Persia is missing. ^As are the later Arabic influences on Sinbad's story^. The metropolis of Bagdhad is missing. The recognition that in the Middle East was a civilization as advanced as the Greeks, maybe more so, is missing. An Arab Middle Eastern hero is missing. I missed it completely. I never knew it was there. Hollywood overwrote my hazy childhood memories. Hollywood overwrote it with whitewashing.

There are people who believe that China and Japan were not immensely complicated and mechanically and technologically advanced civilizations before Western intrusion. There are people who don't know the Chinese invented a repeat action crossbow, or had some of the best armor known to man for ages. There are people who do not know that when the Dark Ages befell Europe and Rome fell, the Middle East did not fall with it, but persevered against the plague and continued to innovate and philosophise (look up: The Byzantine Empire ^and prior to that see Mesopotamia and the Persian Empire and environs^). Movies make it really easy for them to think these things. Movies re-write their brains to accept white and western innovation everywhere. Movies do so with pictures, with visuals that create a strong connection to things like the dark skinned villain and the need for the natives to have a honkey come save them.

I failed totally to even question why a Greek goddess was showing up in a tale. I automatically put it into the context of 'Greek Influenced Fantasy World Alternate Universe'. And I'm an adult.

Everything Avatar: The Last Airbender did to create a visual association of Asian and First Nations characters with heroics, long unbroken history, determination (of self, and clan), loyalty, innovation and love is being overwritten by the whitewashed live action movie. It puts things back into the context of white innovation, white inspired technology, white heroics and white self determination.
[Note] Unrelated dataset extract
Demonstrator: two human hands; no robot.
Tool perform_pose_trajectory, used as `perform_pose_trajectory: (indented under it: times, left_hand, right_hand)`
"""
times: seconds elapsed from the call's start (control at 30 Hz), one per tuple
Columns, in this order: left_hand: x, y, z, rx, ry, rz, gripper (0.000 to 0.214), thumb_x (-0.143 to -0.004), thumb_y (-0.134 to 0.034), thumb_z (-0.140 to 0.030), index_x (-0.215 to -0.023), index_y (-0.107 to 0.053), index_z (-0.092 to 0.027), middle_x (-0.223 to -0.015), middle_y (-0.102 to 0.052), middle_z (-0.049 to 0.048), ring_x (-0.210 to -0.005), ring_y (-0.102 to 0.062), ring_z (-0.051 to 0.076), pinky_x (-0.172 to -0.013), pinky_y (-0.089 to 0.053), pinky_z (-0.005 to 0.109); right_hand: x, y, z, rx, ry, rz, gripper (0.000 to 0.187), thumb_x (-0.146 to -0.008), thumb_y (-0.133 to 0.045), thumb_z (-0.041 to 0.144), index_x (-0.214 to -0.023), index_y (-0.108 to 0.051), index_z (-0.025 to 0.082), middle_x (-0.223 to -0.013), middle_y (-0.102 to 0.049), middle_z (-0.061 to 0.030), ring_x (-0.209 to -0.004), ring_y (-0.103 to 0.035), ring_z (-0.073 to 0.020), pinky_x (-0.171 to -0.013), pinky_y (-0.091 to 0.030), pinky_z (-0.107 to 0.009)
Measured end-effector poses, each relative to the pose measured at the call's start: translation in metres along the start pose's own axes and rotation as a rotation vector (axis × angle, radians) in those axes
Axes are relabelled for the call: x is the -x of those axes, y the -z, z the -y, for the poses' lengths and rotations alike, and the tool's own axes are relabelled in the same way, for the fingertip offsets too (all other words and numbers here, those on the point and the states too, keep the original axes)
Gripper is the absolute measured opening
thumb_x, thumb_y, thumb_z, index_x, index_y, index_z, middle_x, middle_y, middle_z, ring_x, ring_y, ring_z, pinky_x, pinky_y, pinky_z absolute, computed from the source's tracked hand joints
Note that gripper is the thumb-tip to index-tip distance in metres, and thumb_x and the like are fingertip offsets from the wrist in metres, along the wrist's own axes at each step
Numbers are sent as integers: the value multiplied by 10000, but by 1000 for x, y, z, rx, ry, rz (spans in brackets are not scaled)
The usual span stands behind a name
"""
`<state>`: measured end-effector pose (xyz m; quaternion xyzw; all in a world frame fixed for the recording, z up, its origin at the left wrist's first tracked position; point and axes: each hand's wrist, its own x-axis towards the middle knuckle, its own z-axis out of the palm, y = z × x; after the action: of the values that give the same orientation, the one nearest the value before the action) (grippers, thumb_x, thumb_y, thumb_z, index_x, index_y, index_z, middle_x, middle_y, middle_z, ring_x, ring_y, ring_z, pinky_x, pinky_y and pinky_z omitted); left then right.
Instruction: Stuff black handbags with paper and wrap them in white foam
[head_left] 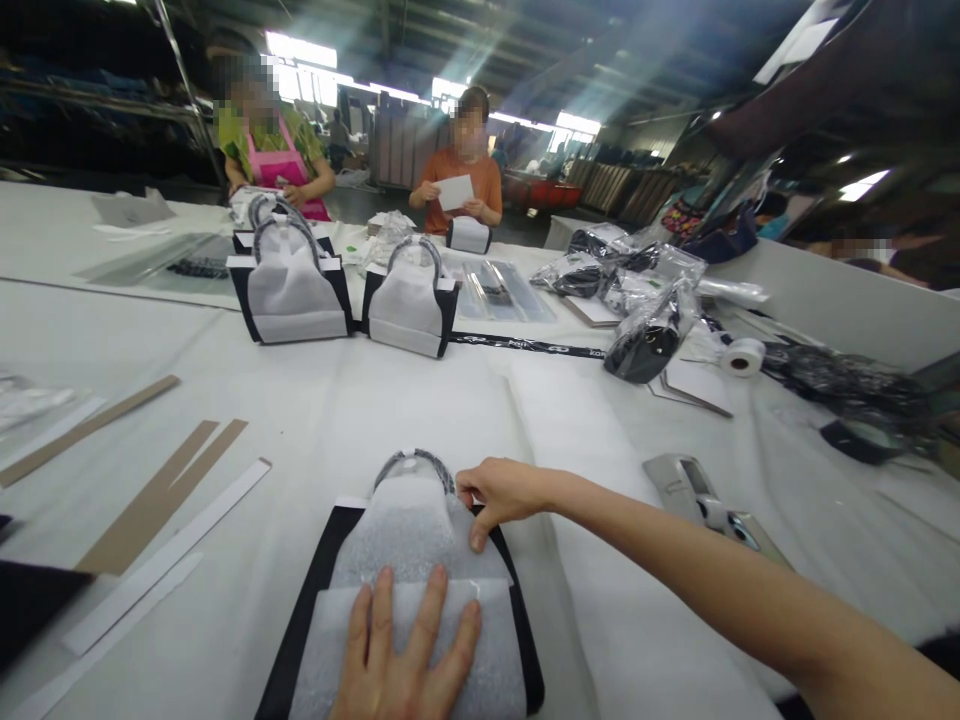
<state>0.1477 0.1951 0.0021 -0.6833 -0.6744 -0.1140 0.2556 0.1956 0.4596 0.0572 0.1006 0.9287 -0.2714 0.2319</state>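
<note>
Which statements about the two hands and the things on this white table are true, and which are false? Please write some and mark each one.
1. The left hand lies flat on the foam sheet that covers the black bag. True.
2. The right hand holds the tape roll. False: the roll lies apart, far to the right; this hand is at the bag's top edge, by the handle.
3. Two wrapped bags stand upright farther along the table. True.
4. The person in the orange shirt holds scissors. False: they hold a white card.
5. The cardboard strips lie to the right of the black bag. False: they lie to its left.
</note>
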Motion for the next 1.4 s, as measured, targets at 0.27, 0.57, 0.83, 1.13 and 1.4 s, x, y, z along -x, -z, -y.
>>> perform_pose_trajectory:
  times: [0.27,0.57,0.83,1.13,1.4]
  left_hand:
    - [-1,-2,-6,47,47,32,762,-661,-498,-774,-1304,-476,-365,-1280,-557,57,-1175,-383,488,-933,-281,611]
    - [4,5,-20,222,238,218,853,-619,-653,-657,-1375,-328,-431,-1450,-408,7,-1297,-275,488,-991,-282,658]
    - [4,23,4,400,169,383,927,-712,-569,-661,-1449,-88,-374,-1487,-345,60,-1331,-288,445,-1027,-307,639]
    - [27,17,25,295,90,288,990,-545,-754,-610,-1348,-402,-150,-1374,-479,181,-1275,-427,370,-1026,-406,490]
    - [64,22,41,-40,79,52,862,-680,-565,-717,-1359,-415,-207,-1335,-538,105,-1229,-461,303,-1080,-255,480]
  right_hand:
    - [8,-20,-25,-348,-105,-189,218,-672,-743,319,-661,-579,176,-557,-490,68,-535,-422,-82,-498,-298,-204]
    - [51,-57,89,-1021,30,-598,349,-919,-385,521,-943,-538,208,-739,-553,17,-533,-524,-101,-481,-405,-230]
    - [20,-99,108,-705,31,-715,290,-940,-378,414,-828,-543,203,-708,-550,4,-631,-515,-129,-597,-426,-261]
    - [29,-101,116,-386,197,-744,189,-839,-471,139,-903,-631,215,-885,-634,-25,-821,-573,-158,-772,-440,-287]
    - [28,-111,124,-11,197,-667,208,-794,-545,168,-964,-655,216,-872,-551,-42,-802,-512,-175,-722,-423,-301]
Each step is invasive and an assault.


Overwriting to white default.

And just like how I failed with Sinbad, some people are going to fail with The Last Airbender. And they likely will never find their way out of it. For them, this is the way things have been, always; white heroes, white chosen ones. And if someone does try to point it out to them, they're going to become extremely defensive; retaliate even.

Y'see, I know it doesn't change who I am that I missed what I missed. I know it means I was affected by the world. I know it means I had a moment of swallowing what I was handed without questioning it. And I know it means I need to be that much more vigilant in the future. But for someone who thinks that it's more about them personally, their personal likes and dislikes, their personal failings without any opportunity to grow and change - to admit to having failed is a defeat in a war being waged to bolster their egoes.

Talk about invisible societal pressure. And on top of that - no one likes letting their team down.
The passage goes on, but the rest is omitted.